KILASJAVA.ID, SURABAYA – Band alternatif asal Jakarta, Methosa, membuka rangkaian tur bertajuk “Wisata Orang Waras” dengan menggelar penampilan istimewa di Santorini Square, Surabaya.
Dalam konser pembuka ini, Methosa tak sekadar tampil sebagai musisi, melainkan hadir membawa pesan solidaritas, dukungan terhadap pelaku usaha kecil, serta penguatan suara-suara yang selama ini terpinggirkan.
Kehadiran Methosa merupakan hasil kolaborasi antara Media Perjoeangan, FSPMI (Federasi Serikat Pekerja Metal Indonesia) Surabaya, dan para seniman lokal.
Momen ini menjadi ruang bertemunya musik, perjuangan sosial, dan semangat kolektif untuk bangkit dalam menghadapi ketidakadilan.
“Kami sengaja mengundang Methosa karena kami percaya mereka mampu menyuarakan keresahan buruh dan rakyat kecil melalui musik,” ungkap Cak Anam, Kepala Biro Media Perjoeangan Surabaya.

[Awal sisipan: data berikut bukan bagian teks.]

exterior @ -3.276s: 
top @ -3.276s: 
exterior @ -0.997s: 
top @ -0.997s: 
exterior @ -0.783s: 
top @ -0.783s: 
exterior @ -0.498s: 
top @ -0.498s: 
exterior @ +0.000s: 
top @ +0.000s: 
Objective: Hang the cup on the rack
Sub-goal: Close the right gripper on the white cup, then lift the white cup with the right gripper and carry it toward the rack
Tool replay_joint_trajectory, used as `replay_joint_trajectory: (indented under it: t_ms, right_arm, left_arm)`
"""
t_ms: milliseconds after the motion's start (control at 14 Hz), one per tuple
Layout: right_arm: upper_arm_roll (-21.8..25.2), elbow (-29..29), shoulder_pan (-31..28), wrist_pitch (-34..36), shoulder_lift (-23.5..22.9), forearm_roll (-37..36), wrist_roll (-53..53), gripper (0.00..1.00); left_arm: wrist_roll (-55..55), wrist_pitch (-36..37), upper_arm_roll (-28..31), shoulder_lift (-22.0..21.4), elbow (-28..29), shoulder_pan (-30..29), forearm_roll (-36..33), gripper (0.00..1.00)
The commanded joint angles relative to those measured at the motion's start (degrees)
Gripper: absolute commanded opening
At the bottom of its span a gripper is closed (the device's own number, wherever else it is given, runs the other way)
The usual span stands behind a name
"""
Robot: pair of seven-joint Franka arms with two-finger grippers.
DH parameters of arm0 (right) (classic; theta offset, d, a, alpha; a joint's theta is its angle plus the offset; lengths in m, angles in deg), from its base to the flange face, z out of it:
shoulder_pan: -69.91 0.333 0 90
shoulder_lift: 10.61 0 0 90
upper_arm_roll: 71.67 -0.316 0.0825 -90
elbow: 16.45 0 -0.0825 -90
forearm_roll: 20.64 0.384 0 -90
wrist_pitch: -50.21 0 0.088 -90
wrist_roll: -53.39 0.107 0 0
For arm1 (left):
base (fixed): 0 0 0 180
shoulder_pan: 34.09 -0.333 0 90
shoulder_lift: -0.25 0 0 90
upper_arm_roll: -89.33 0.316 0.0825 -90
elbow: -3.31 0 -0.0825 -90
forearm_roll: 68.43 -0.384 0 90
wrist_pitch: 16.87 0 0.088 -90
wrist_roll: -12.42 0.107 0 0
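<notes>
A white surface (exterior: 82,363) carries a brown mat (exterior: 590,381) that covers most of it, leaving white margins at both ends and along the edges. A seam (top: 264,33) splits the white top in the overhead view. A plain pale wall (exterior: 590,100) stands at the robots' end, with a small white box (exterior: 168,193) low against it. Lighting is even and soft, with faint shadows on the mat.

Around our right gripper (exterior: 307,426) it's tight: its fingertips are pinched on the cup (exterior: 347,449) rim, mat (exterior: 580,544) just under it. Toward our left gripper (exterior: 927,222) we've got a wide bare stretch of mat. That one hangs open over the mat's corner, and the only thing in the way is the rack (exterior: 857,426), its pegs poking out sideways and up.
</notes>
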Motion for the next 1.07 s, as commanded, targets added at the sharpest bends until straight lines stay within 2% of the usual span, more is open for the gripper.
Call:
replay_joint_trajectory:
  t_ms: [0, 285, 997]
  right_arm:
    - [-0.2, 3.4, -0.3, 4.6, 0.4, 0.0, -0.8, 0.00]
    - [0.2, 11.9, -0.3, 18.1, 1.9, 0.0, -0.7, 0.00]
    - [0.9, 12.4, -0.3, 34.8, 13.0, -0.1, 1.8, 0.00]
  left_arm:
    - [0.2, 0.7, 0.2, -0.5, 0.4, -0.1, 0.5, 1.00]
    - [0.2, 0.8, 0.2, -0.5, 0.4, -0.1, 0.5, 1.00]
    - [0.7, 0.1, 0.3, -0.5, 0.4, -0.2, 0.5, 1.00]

Ia menambahkan bahwa kehadiran Methosa juga bertujuan memperkenalkan kawasan kuliner Santorini sebagai pusat ekonomi alternatif yang digerakkan oleh para pelaku UMKM.
Sebagian besar pelaku usaha di Santorini adalah mantan pekerja yang terkena pemutusan hubungan kerja secara sepihak, termasuk dari Tunjungan Crystal Hotel Surabaya.
Meskipun telah melakukan aksi demonstrasi, perjuangan mereka belum membuahkan hasil. Kini, mereka memilih untuk bertahan dengan berwirausaha kecil-kecilan.
“Dengan panggung seperti ini, kita ingin memberi ruang dan semangat bagi mereka yang berjuang mempertahankan martabat hidupnya,” kata Cak Anam.
“Methosa bukan hanya hadir sebagai pengisi acara, tapi sebagai bagian dari perjuangan.”
Selamat Raharjo, Ketua PC FSPMI Surabaya, turut menyampaikan apresiasi terhadap kontribusi Methosa. Ia menilai bahwa lagu-lagu yang dibawakan band ini memiliki kedalaman makna dan relevansi kuat terhadap perjuangan buruh.
“Lirik mereka sangat merepresentasikan semangat kami. Kami berharap Methosa bisa menjadi inspirasi dan penyambung suara-suara dari kalangan pekerja,” tuturnya.
Vokalis Methosa, Mansen Munthe, menyampaikan bahwa tur “Wisata Orang Waras” bertujuan untuk membangun dialog antara seniman dan komunitas akar rumput di sembilan kota yang dipilih secara simbolik.
“Kami ingin menyapa masyarakat secara langsung, berdialog dengan pelaku seni lokal, komunitas sosial, dan masyarakat yang selama ini menjadi bagian penting dari perjalanan bangsa,” katanya.
Ia menjelaskan bahwa angka sembilan mewakili filosofi Nusantara. Kota-kota yang akan disambangi antara lain Mojokerto, Malang, Yogyakarta, Salatiga, Semarang, Cirebon, Bandung, dan Bogor.
“Kami menyebutnya wisata kesadaran. Bukan sekadar panggung hiburan, tetapi juga ruang refleksi,” lanjut Mansen.
Meski tampil tanpa kehadiran personel tamu seperti Rina Nose, penampilan Methosa tetap menggugah. Lagu-lagu seperti “Bangun Orang Waras”, “Igual”, dan “Nasi Goreng” sukses menghidupkan suasana dan memantik semangat para hadirin. Musik mereka mengalir sebagai medium kritik sosial sekaligus harapan.
Methosa dikenal sebagai band yang mengusung tema-tema sosial dan perlawanan dalam karya-karyanya.
Mereka tidak hanya hadir di panggung-panggung komersial, tetapi aktif membangun ruang-ruang diskusi alternatif bersama komunitas buruh, seniman jalanan, dan pelaku perubahan sosial.
“Bagi kami, musik adalah alat perjuangan. Kami ingin menyampaikan bahwa menjadi waras di tengah absurditas zaman adalah bentuk perlawanan yang sah,” ucap Mansen.
Penampilan Methosa di Santorini tidak hanya menjadi pembuka tur, tetapi juga momentum solidaritas yang menunjukkan bahwa seni dan perjuangan bisa saling menyokong.
Tur ini menjadi bukti bahwa Methosa bukan sekadar band, melainkan suara dari mereka yang tak punya panggung.